I often reflect on the direction that I should take the articles we post in the newsletter. Recently, it was suggested of me to write about why we have so many different translations of the Bible, and the benefits/drawbacks of each. As I pondered this suggestion, my mind returned to the multiple times that individuals have approached me on my reasoning for using the particular translation from which I preach, the differences between Bible translations, whether the King James Version is the most reliable translation, and how we received the Bible that we have today. At Brookes Bible College, I have taught a course that included the doctrine of Bibliology (the study of the Bible) at least three maybe four times. Each time that I teach this course, the students seem to be extra interested in the topic of how we have received the Bible we have today. Therefore, this is the subject upon which I have chosen to focus our newsletter articles for the year 2019.

Before we actually start thinking about translations, we have to run through the basics of how we received the Bible that we have today. Generally, there are four stages that must be considered. We will look at all the stages in the following months, while expanding on the last, which is the stage of translation. These stages include inspiration, canonization, transmission, and translation. I will briefly introduce each of these stages in this article, and then explain them in greater detail within the articles to come.

First, the stage of inspiration is descriptive of the original manuscripts, in which the Holy Spirit moved the human author of each text to communicate God’s revelation.

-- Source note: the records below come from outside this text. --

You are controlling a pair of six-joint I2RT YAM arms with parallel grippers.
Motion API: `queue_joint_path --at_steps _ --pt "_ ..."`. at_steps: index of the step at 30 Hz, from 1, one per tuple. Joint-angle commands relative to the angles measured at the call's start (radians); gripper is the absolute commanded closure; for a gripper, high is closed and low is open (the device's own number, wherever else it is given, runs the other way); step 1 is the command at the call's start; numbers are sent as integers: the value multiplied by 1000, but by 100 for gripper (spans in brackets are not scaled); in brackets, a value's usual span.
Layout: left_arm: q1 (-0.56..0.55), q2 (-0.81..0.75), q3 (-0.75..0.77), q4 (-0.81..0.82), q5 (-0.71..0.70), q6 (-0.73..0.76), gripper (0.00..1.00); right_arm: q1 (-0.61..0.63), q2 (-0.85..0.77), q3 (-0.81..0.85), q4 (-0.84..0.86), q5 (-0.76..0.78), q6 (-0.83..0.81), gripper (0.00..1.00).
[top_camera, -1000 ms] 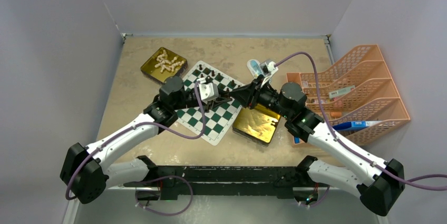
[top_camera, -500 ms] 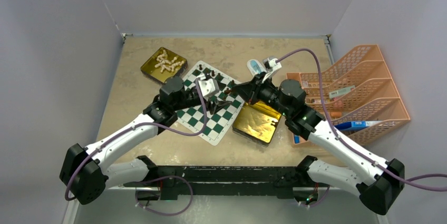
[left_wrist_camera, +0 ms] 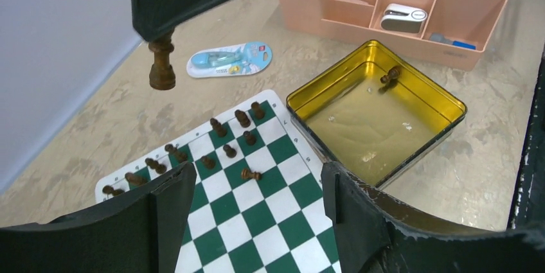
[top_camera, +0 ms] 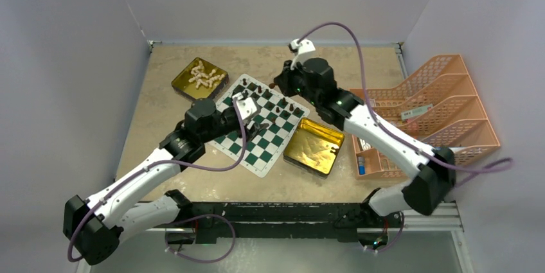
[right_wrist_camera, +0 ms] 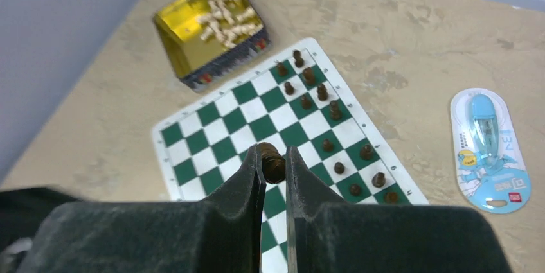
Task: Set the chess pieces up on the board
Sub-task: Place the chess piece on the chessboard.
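Since a second ago the right arm [top_camera: 379, 135] has swung off the near tin toward the board's far corner, and the left gripper [top_camera: 260, 125] has opened.

From overhead, the table [top_camera: 160, 138] has bare room left of the board [top_camera: 254, 154] and along the back wall. The peach tray [top_camera: 443, 106] crowds the right edge. The board lies skewed, its near right side just beside the gold tin [top_camera: 313, 146]. A second tin [top_camera: 183, 87] of cream pieces [top_camera: 204, 77] sits off its far left corner.

I see the left gripper over the board's near half, fingers wide apart around nothing. The right gripper [right_wrist_camera: 273, 157] is clamped on a dark brown piece [left_wrist_camera: 162, 70], a grip only the wrist views show.

They also show a blue packet [right_wrist_camera: 491, 151] beyond the far edge, which the arm covers from above. The left wrist alone shows one piece [left_wrist_camera: 391, 74] in the gold tin. Dark pieces [right_wrist_camera: 321, 93] line the far edge.
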Motion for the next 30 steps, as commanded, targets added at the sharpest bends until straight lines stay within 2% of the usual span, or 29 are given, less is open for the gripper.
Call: queue_joint_path --at_steps 1,7,16,23,30 --pt "-1 -74 2 -91 -55 29 28 -1 162 157 -111 82 -95 95" --pt "0 -161 -17 -184 -52 62 27 -2 375 325 -184 154 -152 95" --pt "-1 -341 -80 -132 -204 116 25 -5 664 542 -304 284 -245 93" --pt "-2 -422 -116 -128 -268 155 24 -29 762 593 -308 276 -252 92" --pt "-1 -429 -129 -109 -227 136 23 -77 765 555 -253 209 -253 92"
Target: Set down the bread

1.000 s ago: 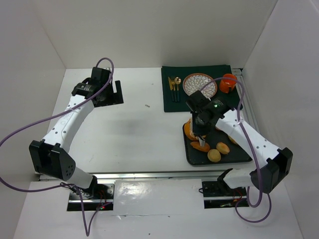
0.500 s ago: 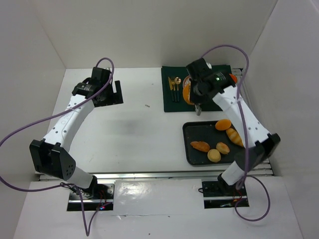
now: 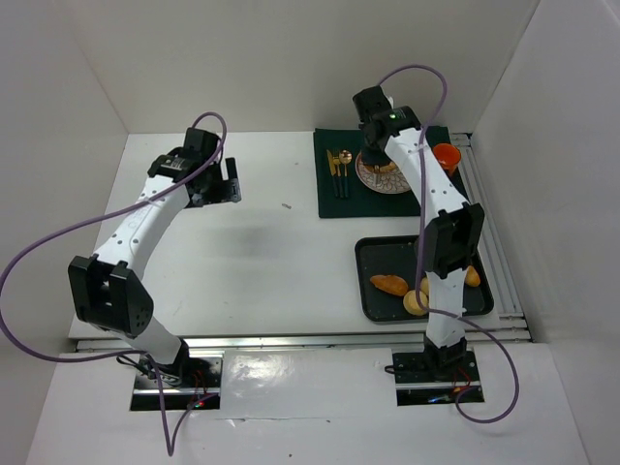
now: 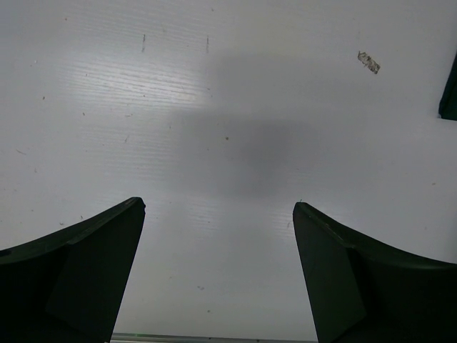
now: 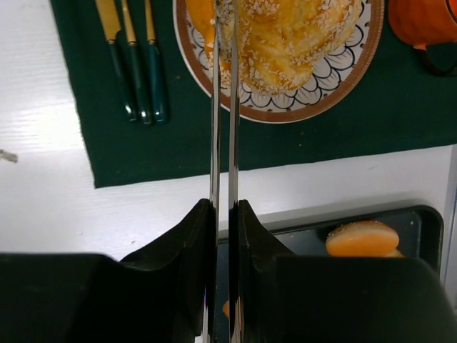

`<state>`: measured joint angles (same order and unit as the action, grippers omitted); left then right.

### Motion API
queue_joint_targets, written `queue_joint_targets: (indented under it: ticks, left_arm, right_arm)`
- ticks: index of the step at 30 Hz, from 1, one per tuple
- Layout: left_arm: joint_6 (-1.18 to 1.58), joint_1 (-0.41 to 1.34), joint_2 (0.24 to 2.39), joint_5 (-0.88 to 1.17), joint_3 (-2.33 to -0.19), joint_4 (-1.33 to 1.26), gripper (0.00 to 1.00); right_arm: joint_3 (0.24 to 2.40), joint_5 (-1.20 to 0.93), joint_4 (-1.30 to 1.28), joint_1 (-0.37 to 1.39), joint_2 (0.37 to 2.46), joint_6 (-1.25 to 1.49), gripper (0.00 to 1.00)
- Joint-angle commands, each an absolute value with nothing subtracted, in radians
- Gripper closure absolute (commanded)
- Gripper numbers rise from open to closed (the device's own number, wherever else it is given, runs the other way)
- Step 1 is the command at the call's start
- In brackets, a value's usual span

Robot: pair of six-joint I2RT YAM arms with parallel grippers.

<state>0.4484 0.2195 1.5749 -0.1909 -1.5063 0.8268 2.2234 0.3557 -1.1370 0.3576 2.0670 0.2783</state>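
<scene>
The right claw (image 5: 223, 205) is squeezed together on thin metal tongs (image 5: 215, 107). Their blades lie across the bread (image 5: 285, 36), which rests on the patterned plate (image 5: 343, 78), at twelve o'clock from the tray (image 3: 387, 257). Placing looks nearly finished; the next move calls for loosening the tongs and lifting clear.

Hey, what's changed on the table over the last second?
The right claw, shut on the tongs, swung from the black tray to the patterned plate farther back, carrying the bread, which is now over the plate; whether it's released is unclear. The left claw hardly moved, and the other pastries stayed on the tray.
</scene>
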Motion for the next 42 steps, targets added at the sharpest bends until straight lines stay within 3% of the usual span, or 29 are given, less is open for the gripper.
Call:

The words that were written where co-authored 100% by both the human author and the Holy Spirit. These authors captured this revelation and recorded it in manuscripts. The original manuscripts are considered to be without error and completely infallible.

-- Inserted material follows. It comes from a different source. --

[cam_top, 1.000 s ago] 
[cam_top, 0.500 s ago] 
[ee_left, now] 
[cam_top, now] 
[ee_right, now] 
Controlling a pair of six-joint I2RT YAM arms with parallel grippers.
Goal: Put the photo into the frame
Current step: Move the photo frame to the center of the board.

Second, the stage of canonization refers to the recognition of these inspired texts as just that, inspired. Many confuse the concepts of “determine” verses “discover” in this process. Some claim that the church determined what books would be considered inspired, and therefore be in the “canon” or “rule of standard” that we call the Bible. This idea would be incorrect. God is the one who determines what is inspired and what is not. However, through God’s providential guidance, He has revealed to man what works are inspired, and man has “discovered” these books that belong in a standard that we call the “Canon” or the “Bible.”

Third, these manuscripts had to be copied for distribution purposes, and over time, the original copies were lost. The copying of these original manuscripts is what we call “transmission.” Before Gutenberg invented the printing press, each manuscript of the Bible had to be meticulously copied by hand. This process occurred from the end of the first century to around the sixteenth century, roughly fifteen hundred years. Comparing the thousands of copies in our possession helps us to identify what was actually in the original manuscript.

Fourth, and finally, the stage of “translation” occurs when we take what we believe was in the original manuscripts, after comparing the copies, and translate the works into different languages. There are many things to consider when one translates ideas from a certain language into that of another. Issues of word definition, order of words in sentences, punctuation, and nuances of communication are just a few aspects that must be considered when evaluating different translations. So, tune in as we begin this new journey in 2019, answering the question, “Why do we have so many translations.” Until next time this is Pastor Daniel writing, “May the grace of the Lord Jesus Christ be with your spirit?”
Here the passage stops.